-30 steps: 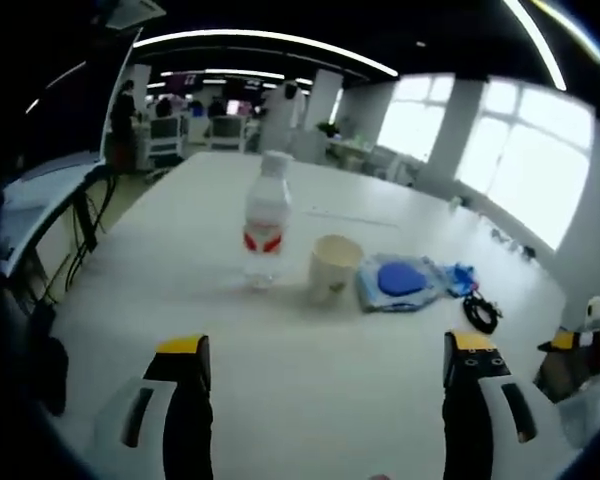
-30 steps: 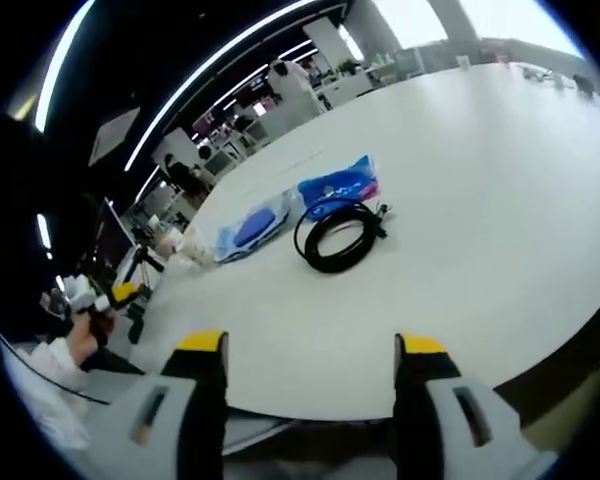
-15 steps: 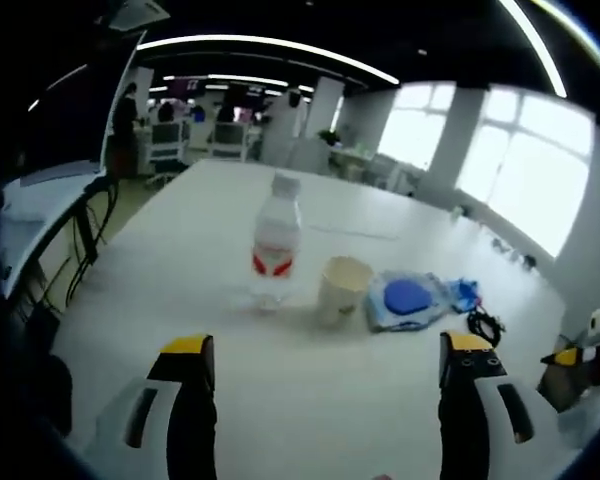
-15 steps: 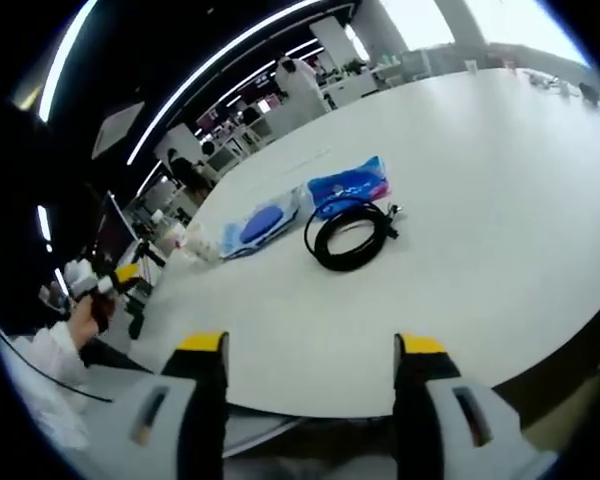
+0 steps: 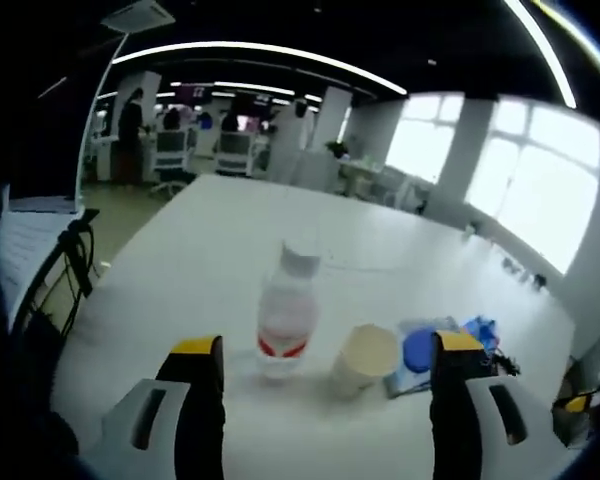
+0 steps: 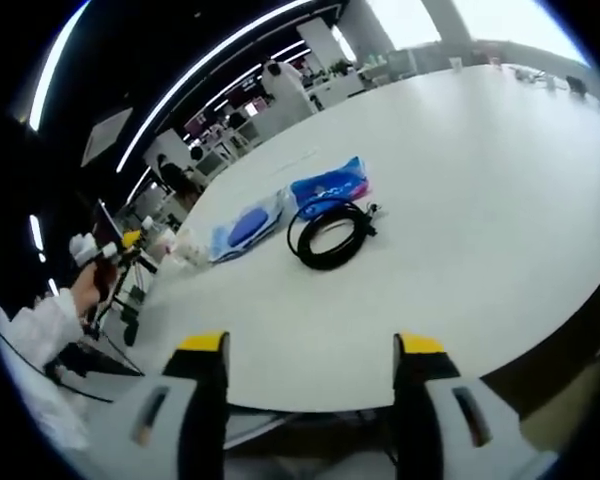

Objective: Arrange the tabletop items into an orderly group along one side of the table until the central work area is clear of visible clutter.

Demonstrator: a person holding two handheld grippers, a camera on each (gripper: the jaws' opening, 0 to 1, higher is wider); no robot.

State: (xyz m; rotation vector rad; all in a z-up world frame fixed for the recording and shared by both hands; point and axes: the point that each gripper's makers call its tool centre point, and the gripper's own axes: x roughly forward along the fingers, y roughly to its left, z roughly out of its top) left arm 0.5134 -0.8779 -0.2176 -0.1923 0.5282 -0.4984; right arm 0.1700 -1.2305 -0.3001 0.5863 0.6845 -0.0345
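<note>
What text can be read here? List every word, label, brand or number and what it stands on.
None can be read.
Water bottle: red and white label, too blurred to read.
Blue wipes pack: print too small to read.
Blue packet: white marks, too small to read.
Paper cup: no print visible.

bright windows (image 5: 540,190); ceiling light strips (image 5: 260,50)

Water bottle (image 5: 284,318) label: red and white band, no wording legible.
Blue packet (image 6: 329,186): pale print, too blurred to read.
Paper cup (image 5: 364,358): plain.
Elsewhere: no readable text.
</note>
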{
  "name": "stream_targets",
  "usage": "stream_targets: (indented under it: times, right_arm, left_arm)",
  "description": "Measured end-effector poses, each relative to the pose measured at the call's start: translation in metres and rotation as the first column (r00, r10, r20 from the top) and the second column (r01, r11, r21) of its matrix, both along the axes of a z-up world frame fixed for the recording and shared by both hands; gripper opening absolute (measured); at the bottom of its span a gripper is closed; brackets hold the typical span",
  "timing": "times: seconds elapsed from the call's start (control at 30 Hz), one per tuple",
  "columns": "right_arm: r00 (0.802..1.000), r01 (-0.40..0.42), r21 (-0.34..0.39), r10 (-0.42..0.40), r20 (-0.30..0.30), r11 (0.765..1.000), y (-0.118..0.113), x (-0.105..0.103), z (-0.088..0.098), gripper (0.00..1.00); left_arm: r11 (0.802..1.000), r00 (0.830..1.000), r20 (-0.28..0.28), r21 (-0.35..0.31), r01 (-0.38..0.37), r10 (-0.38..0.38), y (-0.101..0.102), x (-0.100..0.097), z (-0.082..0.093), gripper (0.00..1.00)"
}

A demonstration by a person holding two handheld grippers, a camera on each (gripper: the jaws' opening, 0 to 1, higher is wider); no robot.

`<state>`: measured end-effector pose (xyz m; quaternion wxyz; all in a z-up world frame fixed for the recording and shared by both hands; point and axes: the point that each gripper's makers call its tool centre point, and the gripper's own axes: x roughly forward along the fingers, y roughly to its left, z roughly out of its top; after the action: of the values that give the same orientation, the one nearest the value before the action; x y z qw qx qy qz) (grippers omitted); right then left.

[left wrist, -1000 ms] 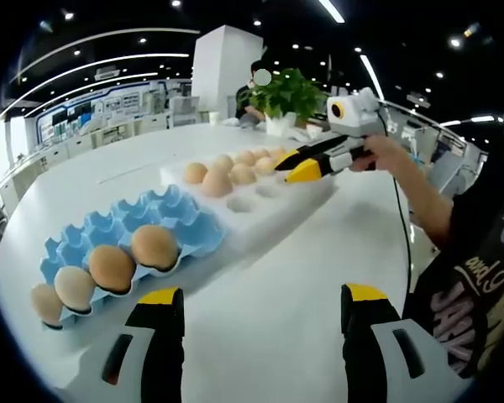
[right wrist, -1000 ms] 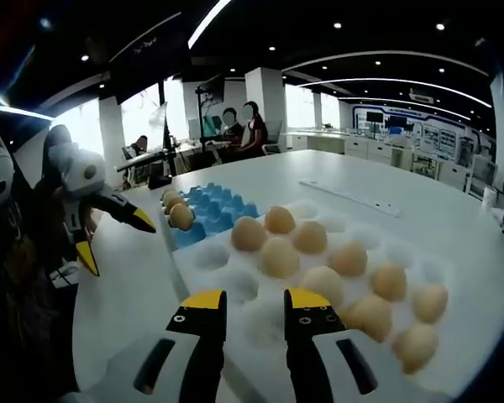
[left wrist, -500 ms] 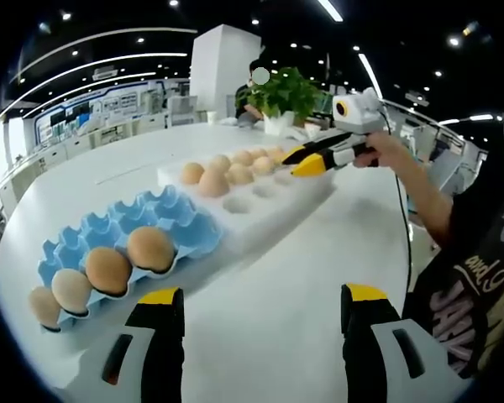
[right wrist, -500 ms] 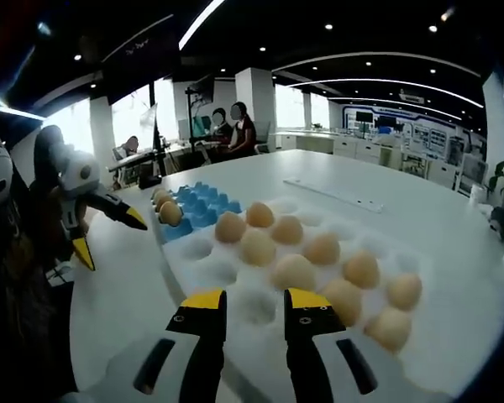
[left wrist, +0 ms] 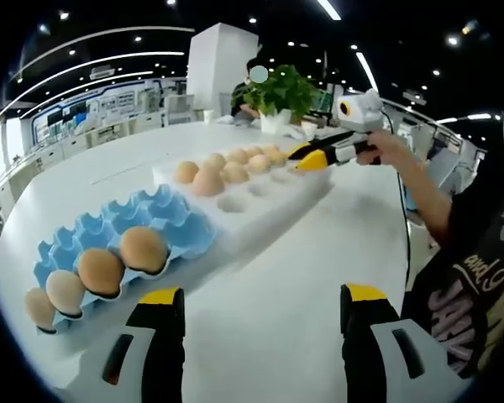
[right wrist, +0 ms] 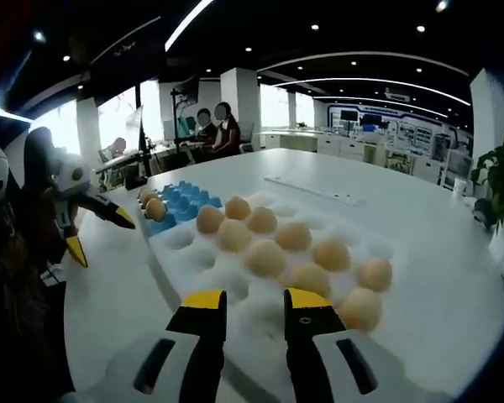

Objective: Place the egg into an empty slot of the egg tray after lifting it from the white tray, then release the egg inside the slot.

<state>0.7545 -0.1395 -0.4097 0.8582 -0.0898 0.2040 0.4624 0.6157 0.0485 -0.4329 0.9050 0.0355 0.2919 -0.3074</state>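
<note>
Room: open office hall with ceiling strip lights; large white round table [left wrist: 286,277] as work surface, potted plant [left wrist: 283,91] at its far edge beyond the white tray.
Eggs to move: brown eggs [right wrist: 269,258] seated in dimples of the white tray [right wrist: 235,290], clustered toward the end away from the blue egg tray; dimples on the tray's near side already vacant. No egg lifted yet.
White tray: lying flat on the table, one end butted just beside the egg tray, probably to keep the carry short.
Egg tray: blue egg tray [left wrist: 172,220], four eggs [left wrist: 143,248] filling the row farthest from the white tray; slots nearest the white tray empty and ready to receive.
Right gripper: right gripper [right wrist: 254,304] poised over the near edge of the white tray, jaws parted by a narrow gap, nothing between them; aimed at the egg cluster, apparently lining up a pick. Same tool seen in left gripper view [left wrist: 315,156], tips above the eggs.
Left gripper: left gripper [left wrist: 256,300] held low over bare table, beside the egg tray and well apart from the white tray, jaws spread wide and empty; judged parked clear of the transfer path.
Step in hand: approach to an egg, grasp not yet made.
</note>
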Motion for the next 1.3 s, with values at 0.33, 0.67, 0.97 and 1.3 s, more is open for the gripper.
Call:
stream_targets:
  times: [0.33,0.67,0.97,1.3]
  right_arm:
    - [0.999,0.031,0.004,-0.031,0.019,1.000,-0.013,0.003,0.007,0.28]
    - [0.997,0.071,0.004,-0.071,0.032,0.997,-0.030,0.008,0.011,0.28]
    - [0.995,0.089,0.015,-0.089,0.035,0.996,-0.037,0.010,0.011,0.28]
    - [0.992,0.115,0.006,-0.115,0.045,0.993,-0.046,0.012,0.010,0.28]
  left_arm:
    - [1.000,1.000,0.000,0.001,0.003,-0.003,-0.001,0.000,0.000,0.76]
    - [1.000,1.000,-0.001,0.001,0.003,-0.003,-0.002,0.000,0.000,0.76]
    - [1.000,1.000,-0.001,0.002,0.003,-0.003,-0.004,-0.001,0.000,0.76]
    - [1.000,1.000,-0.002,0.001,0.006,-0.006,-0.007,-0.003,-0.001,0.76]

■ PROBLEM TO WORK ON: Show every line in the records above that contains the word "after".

■ ANSWER:
`<state>`: measured end-effector pose (xyz m; quaternion wxyz; all in a z-up world frame fixed for the recording and shared by both hands; point and axes: the point that each gripper's makers call its tool centre point, and the gripper's own axes: x roughly forward along the fingers, y roughly to its left, z roughly out of its top; after the action: of the values that give the same orientation, the one nearest the value before the action; x y z qw qx qy qz) (grippers omitted); right then left.
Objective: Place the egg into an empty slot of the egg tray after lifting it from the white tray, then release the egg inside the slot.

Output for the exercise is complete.